## Knowledge Transfer for Continual Learning
## Bi-Weekly Meeting Minutes
### 9th June 2021
- Meeting Gianma + Happy
- After running Gianma code, try the same on my code to get a good baseline
- Request Code for moon data sampling from Fariz
- Update the loss ablation table with statistical significancy results
- Gianma to share BLS code from Darmesh
- Update the plots code
### 7th April 2021
- Meeting Gianma + Emti + Happy
- Write up the Experimental results part
- Meeting with CL team
- Think of possible collaboration (scaling current experiments to bigger architectures)
### 24th March 2021
- Repeat all the MNIST experiments by;
- Train teacher longer to get the best performance possible
- Use similar parameters across all experiments
- Try DSL+KD
### 10th Feb 2021 (Fariz+Gianma)
Suggested next steps to check for large scale KD
(Tiny-ImageNet and CIFAR100) with DNN2GP
- Compute hessian ggn only on memorable points
- The time taken still large (5 days for 10000 memorable points, minimal number of class 200)
- Start form 1000 memorable points, 5 for each class
- Check this proposed bottleneck in MNIST
- Split the class on hessian ggn update
- Encounter the singular matrix error on moist experiments
### 14th Nov 2020 (Happy+Fariz+Gianma)
- How to overcome out of memory issue
- Re-do experiment with DSL
- Re-do experiment with DSL + Memorable loss (SL)

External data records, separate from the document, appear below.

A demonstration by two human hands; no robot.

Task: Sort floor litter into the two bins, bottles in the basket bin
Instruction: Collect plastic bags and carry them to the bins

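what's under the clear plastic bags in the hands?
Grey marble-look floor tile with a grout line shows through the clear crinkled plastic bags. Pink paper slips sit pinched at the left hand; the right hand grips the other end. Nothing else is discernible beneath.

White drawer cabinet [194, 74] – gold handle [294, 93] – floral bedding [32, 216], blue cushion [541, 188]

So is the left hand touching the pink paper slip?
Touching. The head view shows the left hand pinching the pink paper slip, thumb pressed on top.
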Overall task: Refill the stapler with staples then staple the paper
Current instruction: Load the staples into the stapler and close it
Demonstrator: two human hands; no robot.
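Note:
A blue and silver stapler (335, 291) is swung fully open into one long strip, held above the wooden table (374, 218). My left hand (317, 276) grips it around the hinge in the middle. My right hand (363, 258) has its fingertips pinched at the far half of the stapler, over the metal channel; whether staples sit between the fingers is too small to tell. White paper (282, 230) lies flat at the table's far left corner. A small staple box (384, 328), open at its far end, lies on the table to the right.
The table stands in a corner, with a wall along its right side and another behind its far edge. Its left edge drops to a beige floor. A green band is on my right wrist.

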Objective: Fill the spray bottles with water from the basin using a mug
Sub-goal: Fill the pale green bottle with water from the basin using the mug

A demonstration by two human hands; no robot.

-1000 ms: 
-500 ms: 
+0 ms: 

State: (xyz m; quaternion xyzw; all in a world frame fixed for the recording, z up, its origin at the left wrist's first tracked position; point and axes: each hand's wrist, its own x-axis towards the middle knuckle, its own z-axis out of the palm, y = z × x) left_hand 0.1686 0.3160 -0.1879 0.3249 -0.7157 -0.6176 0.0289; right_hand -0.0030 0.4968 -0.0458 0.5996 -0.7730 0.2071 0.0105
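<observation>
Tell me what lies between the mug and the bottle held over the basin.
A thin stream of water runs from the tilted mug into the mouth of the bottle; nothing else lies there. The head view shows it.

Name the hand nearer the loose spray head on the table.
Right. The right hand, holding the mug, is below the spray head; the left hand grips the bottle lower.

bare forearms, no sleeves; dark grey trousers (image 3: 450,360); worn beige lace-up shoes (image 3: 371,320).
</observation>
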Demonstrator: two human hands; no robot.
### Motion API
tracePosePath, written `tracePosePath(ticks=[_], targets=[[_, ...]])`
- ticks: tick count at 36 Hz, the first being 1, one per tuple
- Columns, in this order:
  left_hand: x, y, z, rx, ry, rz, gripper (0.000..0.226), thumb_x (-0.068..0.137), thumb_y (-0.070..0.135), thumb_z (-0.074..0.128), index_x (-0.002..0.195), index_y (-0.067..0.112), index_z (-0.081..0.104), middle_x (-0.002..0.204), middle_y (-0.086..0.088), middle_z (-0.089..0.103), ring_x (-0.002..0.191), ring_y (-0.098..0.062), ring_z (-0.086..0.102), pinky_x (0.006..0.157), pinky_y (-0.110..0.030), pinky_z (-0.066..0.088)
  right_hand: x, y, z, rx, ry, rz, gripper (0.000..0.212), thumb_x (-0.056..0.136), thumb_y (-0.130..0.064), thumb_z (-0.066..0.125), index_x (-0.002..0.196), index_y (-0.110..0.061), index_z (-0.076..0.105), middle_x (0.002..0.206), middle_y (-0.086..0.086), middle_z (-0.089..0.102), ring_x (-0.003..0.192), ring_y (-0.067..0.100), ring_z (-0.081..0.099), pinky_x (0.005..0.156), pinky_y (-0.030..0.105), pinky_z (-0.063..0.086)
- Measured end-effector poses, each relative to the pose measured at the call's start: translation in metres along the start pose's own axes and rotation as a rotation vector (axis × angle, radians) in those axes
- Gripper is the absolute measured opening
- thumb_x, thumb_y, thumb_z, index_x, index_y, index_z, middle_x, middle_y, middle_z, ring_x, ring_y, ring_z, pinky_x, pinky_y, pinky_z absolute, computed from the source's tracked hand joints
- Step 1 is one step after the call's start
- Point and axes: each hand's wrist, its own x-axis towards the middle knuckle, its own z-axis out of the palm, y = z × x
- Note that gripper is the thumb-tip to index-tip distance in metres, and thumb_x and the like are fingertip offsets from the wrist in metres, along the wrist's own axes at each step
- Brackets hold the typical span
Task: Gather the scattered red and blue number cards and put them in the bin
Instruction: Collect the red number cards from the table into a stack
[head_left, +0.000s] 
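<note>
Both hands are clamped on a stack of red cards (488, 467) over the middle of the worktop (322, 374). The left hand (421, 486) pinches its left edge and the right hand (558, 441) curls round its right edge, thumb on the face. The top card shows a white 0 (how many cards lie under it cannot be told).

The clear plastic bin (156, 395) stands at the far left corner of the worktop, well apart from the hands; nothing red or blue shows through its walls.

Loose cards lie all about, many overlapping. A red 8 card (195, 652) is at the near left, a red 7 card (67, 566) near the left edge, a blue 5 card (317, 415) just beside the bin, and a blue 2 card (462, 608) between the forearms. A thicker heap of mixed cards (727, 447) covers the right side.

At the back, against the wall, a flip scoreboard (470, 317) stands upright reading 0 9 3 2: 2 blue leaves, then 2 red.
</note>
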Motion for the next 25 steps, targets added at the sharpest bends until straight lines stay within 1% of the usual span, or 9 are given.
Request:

- Implement early stoping in the code
### 11th Nov 2020 (Happy+Fariz+Gianma)
- Check the FROMP code, adapt for TL task
- On 2D Toy experiment,
- Using Loss from FROMP, Train using only the second part of the loss
- Train with the full loss
- Meeting with Siddharth on (11/19) to discuss how to adapt FROMP code for Transfer learning.
Meeting with Bayesian duality members
**Kernel transfer in Knowledge Distillation**
Introduction write up draft:
Knowledge distillation has increasingly become a popular solution for model compression over the years with a wide range of applications.
### 14th October 2020 (Happy+ Fariz + GianMa)
Direction to take on Dropout & Kernel transfer in Knowledge Distillation:
### Feedback
- Land mark selection (with bayesian duality)
- How to use DNN2GP representation for kernel computation
### 6th October 2020 (Happy+GianMa)
- Toy experiment results for a simple FFN from scratch (Cats Vs Dogs)
- Discussion about "Efficient kernel Transfer in Knowledge Distillation"
- How to contribute to MCDropout ?
### Feedback
- Improve kernel transfer computation with DNN2GP
- Simple 2D for the current experiment (Cats Vs Dogs)
- Create RAIDEN Environment to train all Inception layers
## 8th September 2020 (Happy + GianMa+Emti)
#### Toy Experiment
- Image classification with Inception Model (Cats Vs Dogs)
- Some Visualisation
- Paper discussion "Parameter Efficient Transfer learning in NLP"
#### Feedback
- Train a simple FFN model from Scratch (Cats Vs Dogs)
- Freeze some layers and transfer using Inception
- Train all Inception layers from Scratch
- Compare two networks
- Compute function representation at each layer
- Get account for Raiden
## 25th August 2020
- Survey on transfer learning
- Identify key transfer learning papers
- Prepare slides and presentation at reading session
### Feedback
- Identify specific/simple but promissing transfer learning task, do some experiment, visualisation & create benchmarks
- Identify relationship between transfer learning and Continual lerning
- Think about analogy of knowledge transfer
- Look into similarity between NN layers
## 10th August 2020 (Happy+GianMa+Emti)
- Paper discussion "Neural Variational Inference for Text Processing"
### Feedback
- Paper is not related to transfer learning and not relevant to the team
- Have a broad view/picture of transfer learning
- Have a broader picture of losses used in transfer learning and Continual Learnig
## 29th July 2020
- Decided to hold a bi-weekly meeting to discuss progress and next steps
- Discussed about my current research on question answering with memory networks and KGs
- Think about solving related problem/s but in a simpler way.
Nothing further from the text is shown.